From 89e1dd0793c64614d2a1ae3c0d33096461767842 Mon Sep 17 00:00:00 2001
From: Matt Borland <matt@mattborland.com>
Date: Thu, 19 Sep 2024 10:07:28 -0400
Subject: [PATCH 1/7] Update packages

---
 conan/conanfile.py           | 2 +-
 ports/decimal/portfile.cmake | 4 ++--
 2 files changed, 3 insertions(+), 3 deletions(-)

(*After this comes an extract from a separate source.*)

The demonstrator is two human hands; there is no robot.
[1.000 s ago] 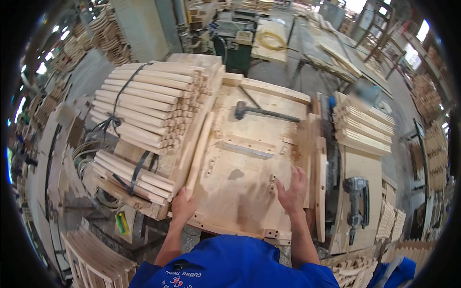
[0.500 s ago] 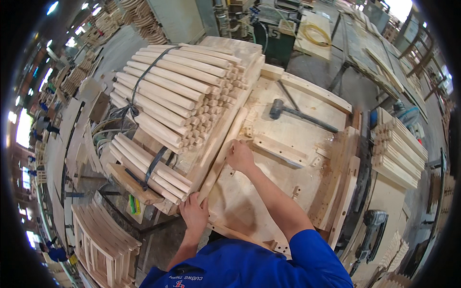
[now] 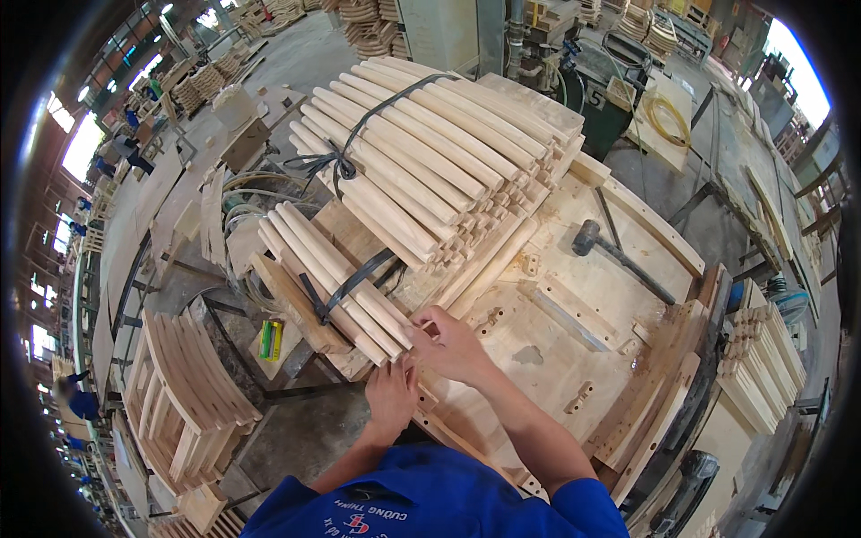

diff --git a/conan/conanfile.py b/conan/conanfile.py
index 7a0774c4b..b2ac89198 100644
--- a/conan/conanfile.py
+++ b/conan/conanfile.py
@@ -19,7 +19,7 @@
 
 class CharconvConan(ConanFile):
     name = "boost_decimal"
-    version = "1.1.0"
+    version = "2.3.0"
     description = "Boost provides free peer-reviewed portable C++ source libraries"
     url = "https://github.com/cppalliance/decimal"
     homepage = "https://github.com/cppalliance/decimal"
diff --git a/ports/decimal/portfile.cmake b/ports/decimal/portfile.cmake
index 881e719c4..6f0ae9e03 100644
--- a/ports/decimal/portfile.cmake
+++ b/ports/decimal/portfile.cmake
@@ -7,8 +7,8 @@
 vcpkg_from_github(
         OUT_SOURCE_PATH SOURCE_PATH
         REPO cppalliance/decimal
-        REF v1.1.0
-        SHA512 9ee10a32958a58e96ec4d1fc5f39e3c86352d36365547716e7903340435878b86b56f74e8abcaedfc227154c409d8ccfdb0563a2d98b605aa1799c071ba15cca
+        REF v2.3.0
+        SHA512 a5dac21e3f786e028b5e526c615c1ff7f671f2759a6968edaf97de90f5c5ede59e956dca730d14edabce4d86b58d5dacca2dab0706cb9e17474871f6433171eb
         HEAD_REF master
 )
 

From c995e2323054af12251776ff9db1ebba58ffe44a Mon Sep 17 00:00:00 2001
From: Matt Borland <matt@mattborland.com>
Date: Thu, 19 Sep 2024 13:07:54 -0400
Subject: [PATCH 2/7] Remove u128 x64 intrinsic optimizations

---
 include/boost/decimal/detail/emulated128.hpp | 90 +++++---------------
 1 file changed, 22 insertions(+), 68 deletions(-)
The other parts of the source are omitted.